Lines below that include "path" are the answer; copy each one.

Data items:
-- Opening Marker --

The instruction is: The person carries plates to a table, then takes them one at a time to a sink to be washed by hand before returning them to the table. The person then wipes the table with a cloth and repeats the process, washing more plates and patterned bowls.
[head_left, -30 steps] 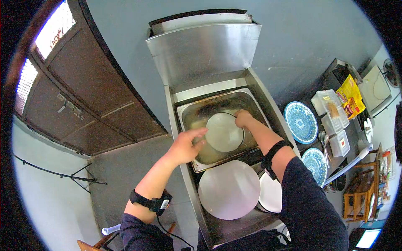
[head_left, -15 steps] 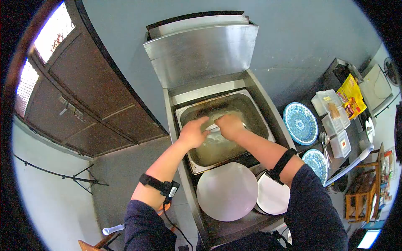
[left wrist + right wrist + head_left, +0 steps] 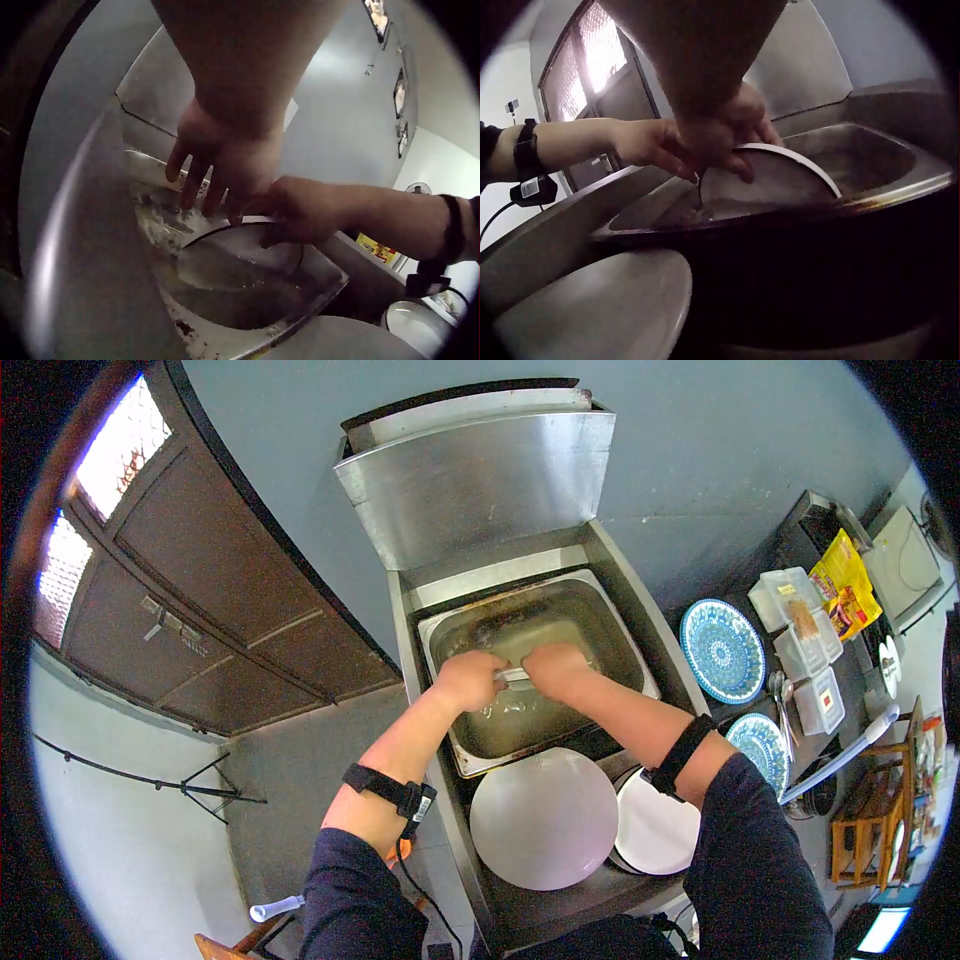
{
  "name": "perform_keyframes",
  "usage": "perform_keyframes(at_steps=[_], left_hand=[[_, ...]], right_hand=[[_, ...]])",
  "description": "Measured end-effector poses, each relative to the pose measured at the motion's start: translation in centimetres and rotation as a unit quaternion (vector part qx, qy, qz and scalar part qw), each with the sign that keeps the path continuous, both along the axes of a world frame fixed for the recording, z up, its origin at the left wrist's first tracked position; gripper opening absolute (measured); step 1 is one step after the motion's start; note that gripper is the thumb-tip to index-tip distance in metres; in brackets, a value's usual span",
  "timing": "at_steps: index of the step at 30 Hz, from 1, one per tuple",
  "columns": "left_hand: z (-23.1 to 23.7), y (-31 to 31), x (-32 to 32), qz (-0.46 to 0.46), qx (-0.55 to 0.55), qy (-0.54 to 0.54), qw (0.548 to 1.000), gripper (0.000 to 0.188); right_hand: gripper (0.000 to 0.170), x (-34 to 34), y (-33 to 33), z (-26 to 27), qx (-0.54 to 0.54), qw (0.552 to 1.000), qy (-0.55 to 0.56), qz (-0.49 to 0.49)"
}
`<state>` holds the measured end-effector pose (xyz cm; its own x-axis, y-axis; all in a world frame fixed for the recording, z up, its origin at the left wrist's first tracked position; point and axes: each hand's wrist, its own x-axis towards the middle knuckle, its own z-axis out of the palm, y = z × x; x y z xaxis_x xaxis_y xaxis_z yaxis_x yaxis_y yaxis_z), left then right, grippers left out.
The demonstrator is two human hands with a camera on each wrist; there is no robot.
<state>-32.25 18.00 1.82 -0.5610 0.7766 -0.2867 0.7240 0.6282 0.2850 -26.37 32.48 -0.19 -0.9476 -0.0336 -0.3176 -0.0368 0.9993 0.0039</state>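
Observation:
Both hands are at the upper rim of a pale round plate with a dark-edged rim. It stands tilted on edge in a rectangular metal pan of cloudy water, its lower part under the surface. My right hand grips the top of the rim, thumb on the near face in the right wrist view. Just to its left, my left hand pinches the rim in the head view. In the left wrist view several left fingers spread downward behind the plate. Head-on, only a thin pale strip of the plate shows between the hands.
The pan sits in a long steel trough. Nearer the body lie a large round plate and smaller white plates. A side counter on the right bears blue patterned plates, clear plastic boxes and a yellow bag.
One second ago the plate lay face up with my right hand at its rim. It has tipped up on edge in the water, and my left hand has come in to hold it.

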Motion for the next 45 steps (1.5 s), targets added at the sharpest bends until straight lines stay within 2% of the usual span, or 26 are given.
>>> perform_keyframes(at_steps=[4, 8, 10, 13, 16, 19, 22, 25, 28, 31, 34, 37, 40, 43, 45], left_hand=[[-1.4, -0.1, -0.3, -0.013, -0.011, -0.007, 1.0, 0.032], [-1.9, -0.3, -0.2, -0.026, 0.041, 0.036, 0.998, 0.029], [-1.0, 0.8, 0.4, -0.005, -0.016, 0.015, 1.0, 0.029], [-1.4, 0.7, 0.3, -0.017, -0.043, 0.035, 0.998, 0.027], [-2.1, 0.0, -0.1, -0.017, -0.059, 0.048, 0.997, 0.025], [-1.4, -0.1, 0.2, -0.026, -0.065, 0.056, 0.996, 0.023], [-0.4, 0.7, 1.1, -0.024, -0.08, 0.058, 0.995, 0.024], [-0.8, 0.8, 0.8, -0.018, -0.106, 0.065, 0.992, 0.023], [-1.0, 0.5, 0.7, -0.021, -0.11, 0.076, 0.991, 0.022], [-0.8, 0.7, 1.0, -0.017, -0.102, 0.07, 0.992, 0.02], [-0.1, 0.9, 1.6, -0.016, -0.108, 0.069, 0.992, 0.019], [-0.3, 0.5, 1.6, -0.025, -0.131, 0.067, 0.989, 0.019], [0.0, 0.0, 1.5, -0.039, -0.152, 0.061, 0.986, 0.02], [-0.4, 0.4, 1.4, -0.034, -0.13, 0.06, 0.989, 0.02], [-0.2, 1.2, 1.7, -0.024, -0.112, 0.056, 0.992, 0.02]], right_hand=[[0.028, 0.9, -0.2, 0.8, -0.064, 0.995, 0.067, 0.022], [0.028, 0.7, 0.9, -0.6, -0.006, 1.0, 0.008, -0.008], [0.03, 0.8, 0.1, -0.7, 0.014, 1.0, 0.004, -0.028], [0.031, 2.0, -0.5, -0.1, -0.073, 0.993, 0.088, 0.009], [0.032, 2.2, 0.9, -0.6, -0.058, 0.997, 0.054, 0.004], [0.032, 1.4, -0.1, -0.9, 0.018, 1.0, 0.001, 0.008], [0.03, 1.2, -1.1, -0.2, 0.0, 1.0, 0.012, 0.004], [0.027, 2.1, -0.1, -0.1, -0.093, 0.991, 0.1, 0.012], [0.027, 1.8, 1.1, -1.4, -0.02, 0.999, 0.019, 0.033], [0.03, 1.5, -0.2, 0.8, 0.021, 0.997, -0.053, -0.059], [0.032, 1.0, -0.3, 0.4, 0.022, 0.998, -0.049, -0.023], [0.032, 2.3, 1.6, -0.1, -0.078, 0.995, 0.066, 0.011], [0.037, 3.0, 4.0, -0.2, -0.032, 0.998, 0.046, -0.008], [0.041, 2.1, 4.3, -0.6, 0.058, 0.997, -0.043, -0.019], [0.039, 2.2, 3.1, 0.3, 0.0, 1.0, 0.006, -0.021]])
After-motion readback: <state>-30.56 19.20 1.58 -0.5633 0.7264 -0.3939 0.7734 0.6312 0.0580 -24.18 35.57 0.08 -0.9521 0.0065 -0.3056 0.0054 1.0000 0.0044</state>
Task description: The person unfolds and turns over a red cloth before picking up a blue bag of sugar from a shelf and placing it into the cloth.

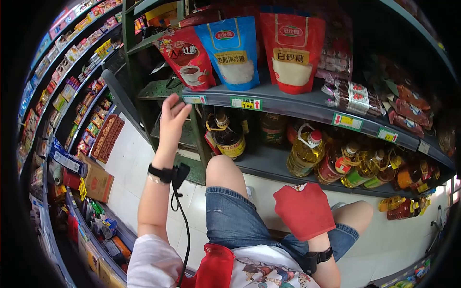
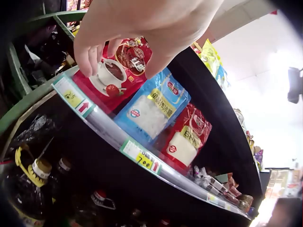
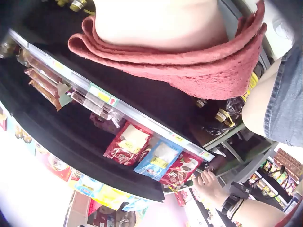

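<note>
My left hand is raised at the shelf edge beside a red pouch with a cup picture, fingers apart and slightly bent. In the left wrist view the fingers and thumb of this hand overlap the pouch's top; contact cannot be told. A blue pouch and another red pouch stand to its right. A red cloth covers my right hand, hiding its fingers, above the right thigh. In the right wrist view the cloth hangs in folds around the bare skin of that hand.
Price tags line the grey shelf edge. Oil bottles and a dark bottle stand on the lower shelf. Wrapped packets lie at the right. A green metal frame stands left; a cable hangs from my left wrist.
</note>
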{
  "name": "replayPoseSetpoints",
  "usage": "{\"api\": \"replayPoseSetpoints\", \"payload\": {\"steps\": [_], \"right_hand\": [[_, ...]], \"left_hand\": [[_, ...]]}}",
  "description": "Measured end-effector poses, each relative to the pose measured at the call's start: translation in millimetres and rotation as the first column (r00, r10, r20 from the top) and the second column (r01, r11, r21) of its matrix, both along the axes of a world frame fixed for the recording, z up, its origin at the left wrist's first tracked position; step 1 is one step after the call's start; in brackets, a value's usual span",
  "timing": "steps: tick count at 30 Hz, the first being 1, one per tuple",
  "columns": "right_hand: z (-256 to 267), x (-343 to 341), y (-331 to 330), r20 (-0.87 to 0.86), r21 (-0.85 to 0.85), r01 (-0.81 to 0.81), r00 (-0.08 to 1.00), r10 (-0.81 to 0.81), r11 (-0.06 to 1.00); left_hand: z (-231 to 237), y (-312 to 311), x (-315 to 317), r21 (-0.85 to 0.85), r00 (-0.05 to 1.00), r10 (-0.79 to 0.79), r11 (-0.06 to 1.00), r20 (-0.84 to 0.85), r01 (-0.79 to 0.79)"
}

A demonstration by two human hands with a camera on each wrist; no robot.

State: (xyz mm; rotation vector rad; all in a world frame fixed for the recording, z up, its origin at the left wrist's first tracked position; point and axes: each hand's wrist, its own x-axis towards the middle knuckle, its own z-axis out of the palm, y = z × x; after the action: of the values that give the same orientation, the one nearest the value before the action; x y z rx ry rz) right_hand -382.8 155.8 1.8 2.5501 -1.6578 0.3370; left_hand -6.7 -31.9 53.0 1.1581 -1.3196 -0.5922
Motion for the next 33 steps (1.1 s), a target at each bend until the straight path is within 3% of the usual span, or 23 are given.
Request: {"api": "replayPoseSetpoints", "payload": {"steps": [4, 8, 13, 18, 24, 33], "right_hand": [[3.3, 0.1, 1.9, 0.006, -0.016, 0.051, 0.999, -0.051, 0.999], [6.6, 0.1, 4.3, 0.018, -0.024, 0.102, 0.995, -0.101, 0.995], [2.0, -2.7, 8.7, 0.029, -0.028, 0.16, 0.987, -0.159, 0.987], [-53.9, -26.4, 13.4, 0.276, 0.0, 0.323, 0.91, -0.31, 0.946], [-61.6, -30.3, 13.4, 0.087, 0.159, 0.388, 0.91, -0.405, 0.908], [-77.4, -33.7, 12.4, 0.096, 0.069, 0.312, 0.943, -0.317, 0.948]], "left_hand": [[22.1, -53.1, -2.5, -0.159, 0.97, 0.17, 0.977, 0.173, -0.143], [33.3, -94.4, -13.7, -0.328, 0.834, 0.39, 0.905, 0.391, -0.27], [29.1, -122.1, -28.3, -0.187, 0.846, 0.354, 0.935, 0.398, -0.302], [19.8, -134.1, -29.6, -0.179, 0.834, 0.367, 0.93, 0.413, -0.321], [20.3, -136.4, -33.0, -0.157, 0.819, 0.389, 0.921, 0.421, -0.357], [21.5, -133.5, -43.2, -0.121, 0.804, 0.427, 0.901, 0.413, -0.416]]}}
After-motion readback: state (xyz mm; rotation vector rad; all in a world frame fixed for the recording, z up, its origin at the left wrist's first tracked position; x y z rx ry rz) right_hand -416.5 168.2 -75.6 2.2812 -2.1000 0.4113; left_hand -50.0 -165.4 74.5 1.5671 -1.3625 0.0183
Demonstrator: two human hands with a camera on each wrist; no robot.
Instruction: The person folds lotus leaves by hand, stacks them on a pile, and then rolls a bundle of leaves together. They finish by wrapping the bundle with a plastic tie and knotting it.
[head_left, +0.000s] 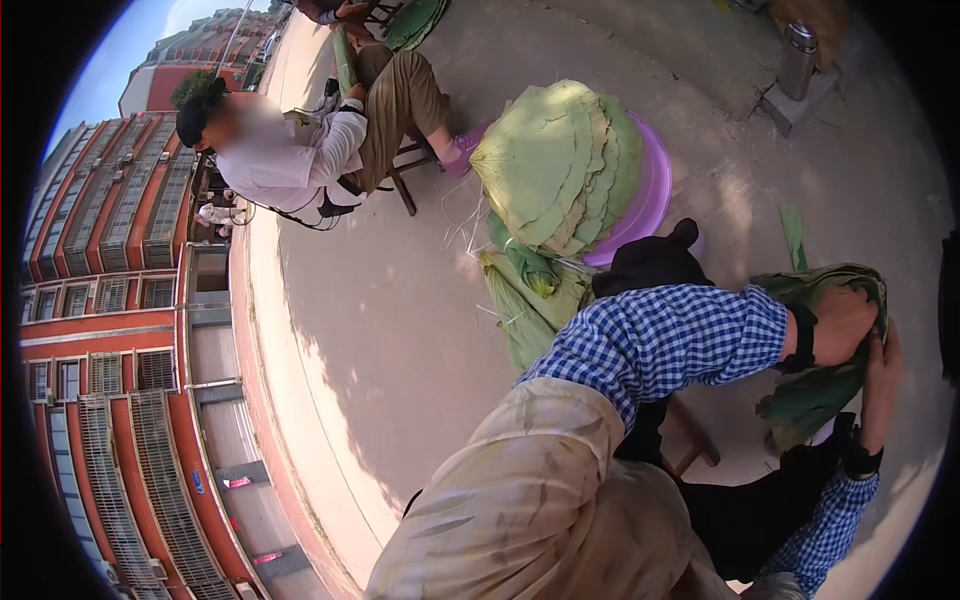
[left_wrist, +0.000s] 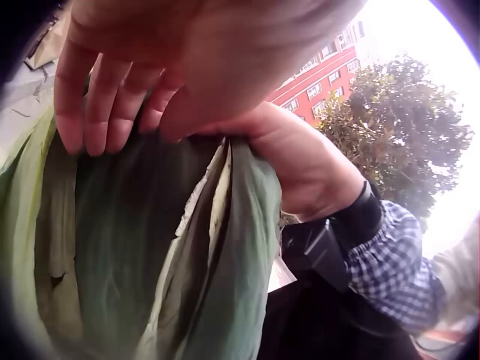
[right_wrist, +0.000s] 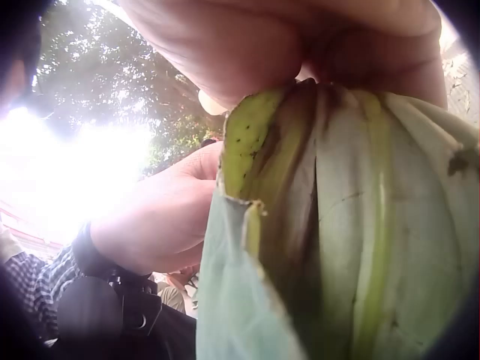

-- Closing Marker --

▶ WRITTEN RESPONSE:
  "description": "Measured end-effector poses, each relative to the pose measured at the motion's start: translation in centimetres and rotation as a unit quaternion (vector part qx, qy, qz and scalar part qw), each with the sign that keeps the path continuous, both along the axes of a world frame fixed for the recording, z up, its origin at the left wrist's first tracked position; gripper opening absolute (measured); step 1 is one step after the motion's start; note that gripper is the thumb-tip to index-tip distance in metres; in brackets, a value's usual span",
Motion for the next 33 steps (1.1 s), a target at each bend until the straight path is within 3% of the usual span, or 23 are given.

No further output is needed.